Alternatively, a byte string literal can be a _raw byte string literal_, defined
below.
Line-breaks, represented by the character `U+000A` (LF), are allowed in byte string literals.
When an unescaped `U+005C` character (`\`) occurs immediately before a line break, the line break does not appear in the string represented by the token.
See [String continuation escapes] for details.
The character `U+000D` (CR) may not appear in a byte string literal other than as part of such a string continuation escape.

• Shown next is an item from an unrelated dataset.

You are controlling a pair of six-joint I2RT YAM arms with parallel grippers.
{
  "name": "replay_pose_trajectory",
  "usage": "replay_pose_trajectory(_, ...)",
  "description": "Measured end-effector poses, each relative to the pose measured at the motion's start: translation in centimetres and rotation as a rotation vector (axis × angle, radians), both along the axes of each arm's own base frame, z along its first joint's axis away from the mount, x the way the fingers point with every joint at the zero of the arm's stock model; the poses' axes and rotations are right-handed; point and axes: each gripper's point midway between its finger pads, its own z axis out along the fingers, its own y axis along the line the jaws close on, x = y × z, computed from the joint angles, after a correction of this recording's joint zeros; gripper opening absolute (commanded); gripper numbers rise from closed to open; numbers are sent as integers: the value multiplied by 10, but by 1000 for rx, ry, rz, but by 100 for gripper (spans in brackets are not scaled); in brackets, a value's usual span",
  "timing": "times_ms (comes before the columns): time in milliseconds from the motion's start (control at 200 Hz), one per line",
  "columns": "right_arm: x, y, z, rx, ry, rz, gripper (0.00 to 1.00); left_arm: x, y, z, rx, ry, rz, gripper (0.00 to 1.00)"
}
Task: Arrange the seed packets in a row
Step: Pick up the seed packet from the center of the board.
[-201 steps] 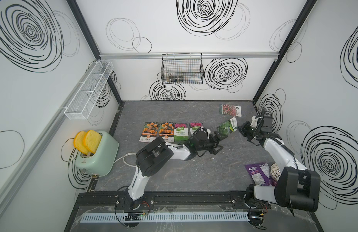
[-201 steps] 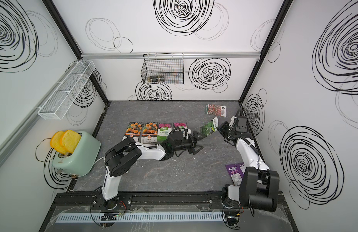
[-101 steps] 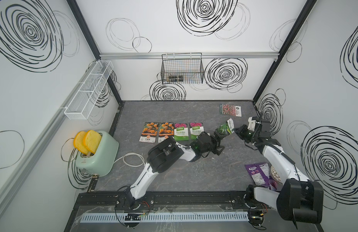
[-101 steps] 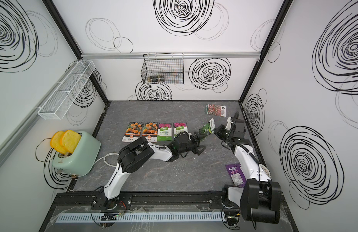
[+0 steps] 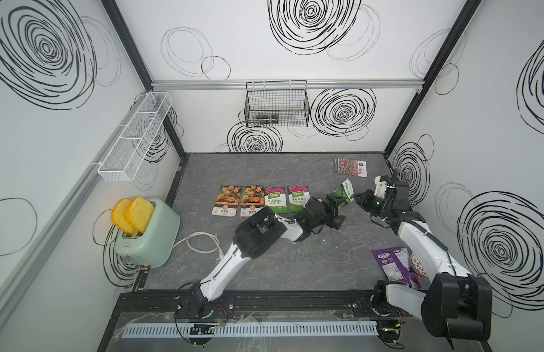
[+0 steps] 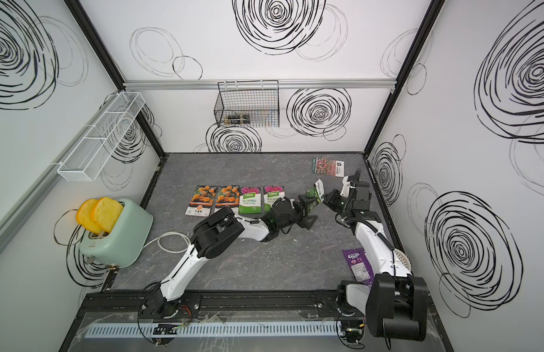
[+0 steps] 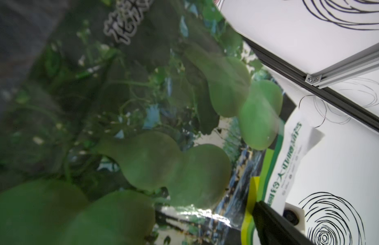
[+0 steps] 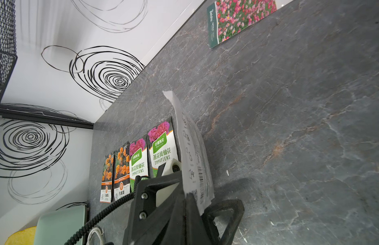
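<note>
Right gripper (image 5: 357, 198) is pinched shut on an edge of the green-fruit packet (image 5: 343, 195), near its white-banded end, and holds it up on edge over the grey worktop (image 5: 264, 262). In both top views the packet's long axis is tilted. Its dark green end dips toward the left gripper (image 5: 337, 209), and its white end points up and away toward the back wall. The right wrist view sees it almost edge-on (image 8: 193, 152), with the white printed back and a barcode turned to the right arm's side. The left wrist view is filled by its picture face (image 7: 163, 127), showing green gourd-shaped fruit among leaves. Whether the low end touches the worktop cannot be told.

The left gripper stands wide, with one jaw on each side of the packet's lower half and not closed on it.

Beyond the left gripper, on the side away from the right gripper, four packets lie flat side by side. The near pink-flower packet (image 5: 298, 198) is just beside the left gripper's wrist. Then come the far pink-flower packet (image 5: 276, 199), the near orange-flower packet (image 5: 253, 201) and the far orange-flower packet (image 5: 226, 201). Their long axes are parallel, with flower ends toward the back wall and title ends toward the arms' bases.

Past the right gripper toward the back wall, well apart from that row, the flower-field packet (image 5: 350, 167) lies flat. Its long axis runs crosswise to theirs and is slightly skewed. A purple snack pouch (image 5: 392, 265) lies back along the right arm, near its base.
</note>
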Motion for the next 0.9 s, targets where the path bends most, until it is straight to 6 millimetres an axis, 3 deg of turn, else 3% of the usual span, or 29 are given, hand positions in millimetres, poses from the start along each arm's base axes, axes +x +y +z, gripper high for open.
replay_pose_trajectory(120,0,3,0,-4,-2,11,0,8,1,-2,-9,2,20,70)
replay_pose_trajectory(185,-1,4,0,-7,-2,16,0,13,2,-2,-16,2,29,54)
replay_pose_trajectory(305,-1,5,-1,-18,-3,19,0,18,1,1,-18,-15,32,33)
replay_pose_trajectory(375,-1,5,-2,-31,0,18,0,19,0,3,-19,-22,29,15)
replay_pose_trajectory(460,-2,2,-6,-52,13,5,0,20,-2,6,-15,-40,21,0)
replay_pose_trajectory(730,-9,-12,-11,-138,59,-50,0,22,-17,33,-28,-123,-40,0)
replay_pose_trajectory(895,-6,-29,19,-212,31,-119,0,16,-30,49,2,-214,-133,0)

Some additional _escapes_ are available in either byte or non-raw byte string
literals. An escape starts with a `U+005C` (`\`) and continues with one of the
following forms:
* A _byte escape_ escape starts with `U+0078` (`x`) and is
followed by exactly two _hex digits_. It denotes the byte
equal to the provided hex value.
* A _whitespace escape_ is one of the characters `U+006E` (`n`), `U+0072`
(`r`), or `U+0074` (`t`), denoting the bytes values `0x0A` (ASCII LF),
`0x0D` (ASCII CR) or `0x09` (ASCII HT) respectively.
* The _null escape_ is the character `U+0030` (`0`) and denotes the byte
value `0x00` (ASCII NUL).
* The _backslash escape_ is the character `U+005C` (`\`) which must be
escaped in order to denote its ASCII encoding `0x5C`.
#### Raw byte string literals
> **<sup>Lexer</sup>**\
> RAW_BYTE_STRING_LITERAL :\
> &nbsp;&nbsp; `br` RAW_BYTE_STRING_CONTENT SUFFIX<sup>?</sup>
>
> RAW_BYTE_STRING_CONTENT :\
> &nbsp;&nbsp; &nbsp;&nbsp; `"` ASCII_FOR_RAW<sup>* (non-greedy)</sup> `"`\
> &nbsp;&nbsp; | `#` RAW_BYTE_STRING_CONTENT `#`
>
> ASCII_FOR_RAW :\
> &nbsp;&nbsp; _any ASCII (i.e. 0x00 to 0x7F) except IsolatedCR_
Raw byte string literals do not process any escapes. They start with the
character `U+0062` (`b`), followed by `U+0072` (`r`), followed by fewer than 256
of the character `U+0023` (`#`), and a `U+0022` (double-quote) character.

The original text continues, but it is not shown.